Anger is also pretty well par for the course when you leave anything like pastoral work, even to go to another church.  The euphoria of a new calling, messiness of leaving and the grief and rage stirred up in people is pretty amazing to see the first few times.  Eventually you come to expect it will be there.  The hurt when people think, “Oh, no, what will happen to us?” is always there.  I will never forget being told by a beloved deacon when I tried to help the church I had just resigned to get organized for the interim, “Now, Preacher, you’ve done resigned and left.  Why don’t you just let us tend to the church?”  I was hurt.  Now I get it.

In another church, my young chair of deacons made me resign on a Wednesday instead of Sunday.  He was obviously angry, but under it, deeply hurt, feeling somehow that I had rejected him and the church by leaving.  I hadn’t.  He felt differently in time, and so did I.  I was hurt, too.

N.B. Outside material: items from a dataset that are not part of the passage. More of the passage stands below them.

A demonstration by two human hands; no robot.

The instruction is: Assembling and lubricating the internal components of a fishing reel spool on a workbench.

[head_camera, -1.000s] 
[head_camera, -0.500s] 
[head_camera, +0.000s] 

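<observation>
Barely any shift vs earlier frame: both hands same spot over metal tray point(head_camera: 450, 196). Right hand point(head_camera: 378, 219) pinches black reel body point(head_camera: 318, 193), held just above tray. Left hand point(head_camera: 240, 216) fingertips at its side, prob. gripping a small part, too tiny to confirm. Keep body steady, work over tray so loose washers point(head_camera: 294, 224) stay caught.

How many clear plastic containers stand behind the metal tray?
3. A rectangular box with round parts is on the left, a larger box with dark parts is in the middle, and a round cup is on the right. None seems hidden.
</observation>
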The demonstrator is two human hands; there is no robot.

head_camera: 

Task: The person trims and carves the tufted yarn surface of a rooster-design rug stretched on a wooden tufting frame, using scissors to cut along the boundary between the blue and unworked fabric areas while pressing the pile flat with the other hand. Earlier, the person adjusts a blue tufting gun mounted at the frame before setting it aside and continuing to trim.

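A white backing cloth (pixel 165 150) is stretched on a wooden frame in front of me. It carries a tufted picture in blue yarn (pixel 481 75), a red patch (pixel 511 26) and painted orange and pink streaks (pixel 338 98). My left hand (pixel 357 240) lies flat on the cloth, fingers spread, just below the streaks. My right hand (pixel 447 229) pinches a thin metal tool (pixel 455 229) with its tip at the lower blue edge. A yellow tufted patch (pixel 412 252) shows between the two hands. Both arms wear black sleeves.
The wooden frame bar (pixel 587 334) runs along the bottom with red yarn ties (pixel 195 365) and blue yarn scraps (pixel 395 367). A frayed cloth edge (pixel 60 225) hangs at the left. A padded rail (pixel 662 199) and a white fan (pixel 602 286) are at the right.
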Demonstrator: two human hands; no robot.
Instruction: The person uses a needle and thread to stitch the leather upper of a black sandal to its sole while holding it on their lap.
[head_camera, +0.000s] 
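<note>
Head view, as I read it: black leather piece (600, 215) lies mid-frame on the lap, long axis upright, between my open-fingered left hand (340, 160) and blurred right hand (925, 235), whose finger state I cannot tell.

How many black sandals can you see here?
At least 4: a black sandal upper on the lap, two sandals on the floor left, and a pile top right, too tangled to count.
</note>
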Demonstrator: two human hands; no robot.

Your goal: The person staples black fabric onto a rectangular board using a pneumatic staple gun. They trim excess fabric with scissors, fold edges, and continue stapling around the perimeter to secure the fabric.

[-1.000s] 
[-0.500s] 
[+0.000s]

Everyone has something they need from us, but only letting that go brings freedom, and it is hard to let go, for sure.  Maybe it takes a lifetime.  So, if you’re telling me that you have met the public disappointment of those who once lauded you, don’t worry with it too much.  There will be plenty of other agendas and other people you will be privileged to disappoint before it’s over.  Sometimes you just need to do what you need to do and let the rest of them deal with it.  They’ll survive.  And so will you.  Those of us who get it don’t need an explanation and those who need an explanation will never get it.

So listen within.  Be clear.  Turn it loose.  The kingdom has survived worse than even us.  But I want to encourage women pastors out there—disappointment isn’t just about the cause of women in ministry.  It’s always part of being a minister, and you never get free of it.  You just live with it and move on.  Good Friday isn’t far, and it’s a good time to remember, that the One whom we follow disappointed every false expectation placed on Him, and purposefully, for the larger call of what God wanted of Him.  That is and always will be enough.